**Work required:** Skipping any pictures, give all of the records below again exactly.

**Information supplied:**
***

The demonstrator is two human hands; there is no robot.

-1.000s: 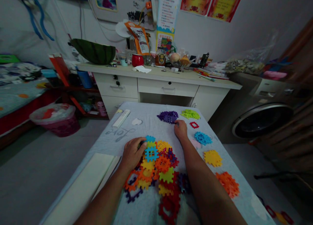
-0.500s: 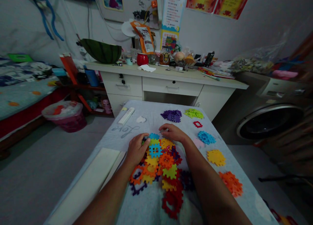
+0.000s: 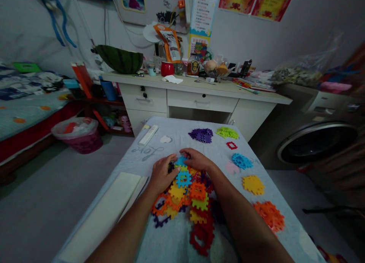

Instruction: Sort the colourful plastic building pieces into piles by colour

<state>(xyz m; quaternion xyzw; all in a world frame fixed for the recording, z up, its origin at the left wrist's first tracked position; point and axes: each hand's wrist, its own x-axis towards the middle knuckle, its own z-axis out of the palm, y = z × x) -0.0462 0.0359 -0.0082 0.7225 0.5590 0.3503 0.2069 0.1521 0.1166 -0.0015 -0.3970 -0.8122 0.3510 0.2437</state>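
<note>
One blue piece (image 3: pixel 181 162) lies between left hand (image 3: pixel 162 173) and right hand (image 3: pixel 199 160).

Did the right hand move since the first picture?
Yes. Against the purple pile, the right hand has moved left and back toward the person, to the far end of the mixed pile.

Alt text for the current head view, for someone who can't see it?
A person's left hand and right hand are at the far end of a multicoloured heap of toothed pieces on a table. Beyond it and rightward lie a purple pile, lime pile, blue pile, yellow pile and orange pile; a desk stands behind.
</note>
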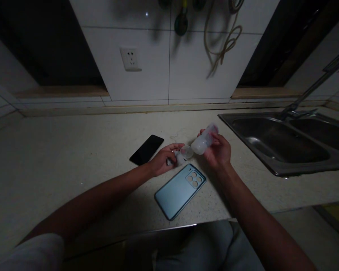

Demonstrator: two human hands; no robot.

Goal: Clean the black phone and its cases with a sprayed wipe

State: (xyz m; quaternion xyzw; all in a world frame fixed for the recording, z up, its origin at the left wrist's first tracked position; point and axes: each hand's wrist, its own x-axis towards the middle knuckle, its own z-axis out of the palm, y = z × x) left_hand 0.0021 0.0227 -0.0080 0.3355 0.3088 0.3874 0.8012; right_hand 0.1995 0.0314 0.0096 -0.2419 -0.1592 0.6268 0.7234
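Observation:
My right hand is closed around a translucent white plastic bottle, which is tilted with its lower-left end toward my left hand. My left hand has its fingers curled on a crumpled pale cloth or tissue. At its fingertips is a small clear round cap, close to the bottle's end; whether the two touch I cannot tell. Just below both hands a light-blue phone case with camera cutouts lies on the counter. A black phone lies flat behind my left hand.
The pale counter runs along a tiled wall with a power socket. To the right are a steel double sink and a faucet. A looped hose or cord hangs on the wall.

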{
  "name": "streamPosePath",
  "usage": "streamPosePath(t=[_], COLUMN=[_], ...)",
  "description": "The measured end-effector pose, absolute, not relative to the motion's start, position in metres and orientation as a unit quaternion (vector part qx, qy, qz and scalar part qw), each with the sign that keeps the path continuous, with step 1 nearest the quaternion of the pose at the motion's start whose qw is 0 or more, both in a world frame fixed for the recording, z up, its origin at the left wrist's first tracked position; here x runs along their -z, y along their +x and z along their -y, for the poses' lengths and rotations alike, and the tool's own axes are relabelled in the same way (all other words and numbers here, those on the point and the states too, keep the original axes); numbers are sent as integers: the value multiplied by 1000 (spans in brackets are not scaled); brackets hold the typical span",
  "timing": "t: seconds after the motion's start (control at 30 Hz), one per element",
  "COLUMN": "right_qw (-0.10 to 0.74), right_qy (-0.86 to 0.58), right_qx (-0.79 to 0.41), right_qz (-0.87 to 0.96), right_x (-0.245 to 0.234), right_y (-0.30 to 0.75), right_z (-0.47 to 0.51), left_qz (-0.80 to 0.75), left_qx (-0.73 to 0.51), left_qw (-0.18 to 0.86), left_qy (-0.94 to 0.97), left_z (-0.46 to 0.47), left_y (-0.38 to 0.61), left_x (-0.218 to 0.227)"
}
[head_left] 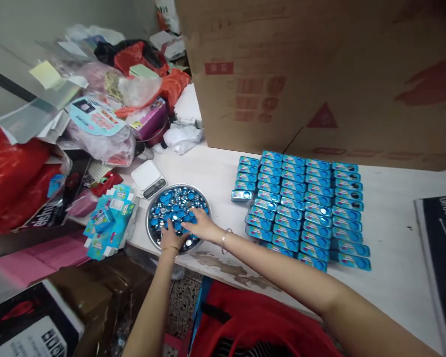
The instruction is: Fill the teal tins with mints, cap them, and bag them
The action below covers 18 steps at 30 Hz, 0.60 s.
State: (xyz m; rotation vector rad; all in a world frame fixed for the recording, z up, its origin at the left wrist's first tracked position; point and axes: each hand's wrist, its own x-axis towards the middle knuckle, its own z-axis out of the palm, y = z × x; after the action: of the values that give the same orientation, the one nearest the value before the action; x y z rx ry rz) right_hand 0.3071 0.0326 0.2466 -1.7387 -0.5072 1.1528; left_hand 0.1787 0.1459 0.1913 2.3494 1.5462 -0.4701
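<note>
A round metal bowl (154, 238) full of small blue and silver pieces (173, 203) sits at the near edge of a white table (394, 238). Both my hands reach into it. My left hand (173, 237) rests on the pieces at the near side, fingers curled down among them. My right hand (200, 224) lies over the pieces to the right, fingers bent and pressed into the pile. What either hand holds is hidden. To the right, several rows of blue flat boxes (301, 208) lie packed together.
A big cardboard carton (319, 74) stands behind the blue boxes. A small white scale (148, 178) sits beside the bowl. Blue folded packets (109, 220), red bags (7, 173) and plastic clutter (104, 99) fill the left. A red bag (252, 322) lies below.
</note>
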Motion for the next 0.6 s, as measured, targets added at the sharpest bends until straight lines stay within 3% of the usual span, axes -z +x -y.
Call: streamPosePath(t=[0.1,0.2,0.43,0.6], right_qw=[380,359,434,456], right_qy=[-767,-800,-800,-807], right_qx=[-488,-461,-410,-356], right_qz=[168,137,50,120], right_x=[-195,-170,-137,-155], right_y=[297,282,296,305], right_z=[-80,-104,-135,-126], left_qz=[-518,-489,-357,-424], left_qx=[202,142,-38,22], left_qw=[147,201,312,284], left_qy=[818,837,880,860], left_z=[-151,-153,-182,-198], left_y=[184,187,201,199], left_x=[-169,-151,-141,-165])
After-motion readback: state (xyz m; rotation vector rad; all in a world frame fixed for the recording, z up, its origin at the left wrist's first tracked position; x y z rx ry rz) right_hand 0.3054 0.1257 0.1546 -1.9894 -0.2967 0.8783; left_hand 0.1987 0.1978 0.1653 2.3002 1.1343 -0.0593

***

**Answer:**
The demonstrator is two human hands; there is no robot.

-1.000s: 
-0.500s: 
+0.000s: 

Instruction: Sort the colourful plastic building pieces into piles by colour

<state>(xyz m; quaternion xyzw; all in a world frame fixed for the recording, z up, its origin at the left wrist's first tracked position; point and axes: each hand's wrist, its own x-axis towards the middle knuckle, its own z-axis out of the palm, y = z × x) -0.0462 0.0359 -0.0082 0.7225 0.5590 0.3503 0.2069 0.1521 0.1166 -0.0015 -0.3970 -0.8122 0.3510 0.2437</state>
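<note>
One blue piece (image 3: pixel 181 162) lies between left hand (image 3: pixel 162 173) and right hand (image 3: pixel 199 160).

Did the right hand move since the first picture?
Yes. Against the purple pile, the right hand has moved left and back toward the person, to the far end of the mixed pile.

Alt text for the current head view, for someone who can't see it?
A person's left hand and right hand are at the far end of a multicoloured heap of toothed pieces on a table. Beyond it and rightward lie a purple pile, lime pile, blue pile, yellow pile and orange pile; a desk stands behind.
</note>
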
Demonstrator: two human hands; no robot.

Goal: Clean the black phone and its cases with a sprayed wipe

State: (xyz m; quaternion xyzw; all in a world frame fixed for the recording, z up, its origin at the left wrist's first tracked position; point and axes: each hand's wrist, its own x-axis towards the middle knuckle, its own z-axis out of the palm, y = z × x) left_hand 0.0021 0.0227 -0.0080 0.3355 0.3088 0.3874 0.8012; right_hand 0.1995 0.0314 0.0096 -0.2419 -0.1592 0.6268 0.7234
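Observation:
My right hand is closed around a translucent white plastic bottle, which is tilted with its lower-left end toward my left hand. My left hand has its fingers curled on a crumpled pale cloth or tissue. At its fingertips is a small clear round cap, close to the bottle's end; whether the two touch I cannot tell. Just below both hands a light-blue phone case with camera cutouts lies on the counter. A black phone lies flat behind my left hand.
The pale counter runs along a tiled wall with a power socket. To the right are a steel double sink and a faucet. A looped hose or cord hangs on the wall.
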
{
  "name": "streamPosePath",
  "usage": "streamPosePath(t=[_], COLUMN=[_], ...)",
  "description": "The measured end-effector pose, absolute, not relative to the motion's start, position in metres and orientation as a unit quaternion (vector part qx, qy, qz and scalar part qw), each with the sign that keeps the path continuous, with step 1 nearest the quaternion of the pose at the motion's start whose qw is 0 or more, both in a world frame fixed for the recording, z up, its origin at the left wrist's first tracked position; here x runs along their -z, y along their +x and z along their -y, for the poses' lengths and rotations alike, and the tool's own axes are relabelled in the same way (all other words and numbers here, those on the point and the states too, keep the original axes); numbers are sent as integers: the value multiplied by 1000 (spans in brackets are not scaled); brackets hold the typical span",
  "timing": "t: seconds after the motion's start (control at 30 Hz), one per element",
  "COLUMN": "right_qw (-0.10 to 0.74), right_qy (-0.86 to 0.58), right_qx (-0.79 to 0.41), right_qz (-0.87 to 0.96), right_x (-0.245 to 0.234), right_y (-0.30 to 0.75), right_z (-0.47 to 0.51), left_qz (-0.80 to 0.75), left_qx (-0.73 to 0.51), left_qw (-0.18 to 0.86), left_qy (-0.94 to 0.97), left_z (-0.46 to 0.47), left_y (-0.38 to 0.61), left_x (-0.218 to 0.227)"
}
[head_left] 
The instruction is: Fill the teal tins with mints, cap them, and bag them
The action below covers 18 steps at 30 Hz, 0.60 s.
State: (xyz m; rotation vector rad; all in a world frame fixed for the recording, z up, its origin at the left wrist's first tracked position; point and axes: each hand's wrist, its own x-axis towards the middle knuckle, its own z-axis out of the palm, y = z × x; after the action: of the values that give the same orientation, the one nearest the value before the action; x y z rx ry rz) right_hand 0.3071 0.0326 0.2466 -1.7387 -0.5072 1.1528; left_hand 0.1787 0.1459 0.1913 2.3494 1.5462 -0.4701
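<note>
A round metal bowl (154, 238) full of small blue and silver pieces (173, 203) sits at the near edge of a white table (394, 238). Both my hands reach into it. My left hand (173, 237) rests on the pieces at the near side, fingers curled down among them. My right hand (200, 224) lies over the pieces to the right, fingers bent and pressed into the pile. What either hand holds is hidden. To the right, several rows of blue flat boxes (301, 208) lie packed together.
A big cardboard carton (319, 74) stands behind the blue boxes. A small white scale (148, 178) sits beside the bowl. Blue folded packets (109, 220), red bags (7, 173) and plastic clutter (104, 99) fill the left. A red bag (252, 322) lies below.
</note>
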Motion for the next 0.6 s, as measured, targets added at the sharpest bends until straight lines stay within 3% of the usual span, axes -z +x -y.
Call: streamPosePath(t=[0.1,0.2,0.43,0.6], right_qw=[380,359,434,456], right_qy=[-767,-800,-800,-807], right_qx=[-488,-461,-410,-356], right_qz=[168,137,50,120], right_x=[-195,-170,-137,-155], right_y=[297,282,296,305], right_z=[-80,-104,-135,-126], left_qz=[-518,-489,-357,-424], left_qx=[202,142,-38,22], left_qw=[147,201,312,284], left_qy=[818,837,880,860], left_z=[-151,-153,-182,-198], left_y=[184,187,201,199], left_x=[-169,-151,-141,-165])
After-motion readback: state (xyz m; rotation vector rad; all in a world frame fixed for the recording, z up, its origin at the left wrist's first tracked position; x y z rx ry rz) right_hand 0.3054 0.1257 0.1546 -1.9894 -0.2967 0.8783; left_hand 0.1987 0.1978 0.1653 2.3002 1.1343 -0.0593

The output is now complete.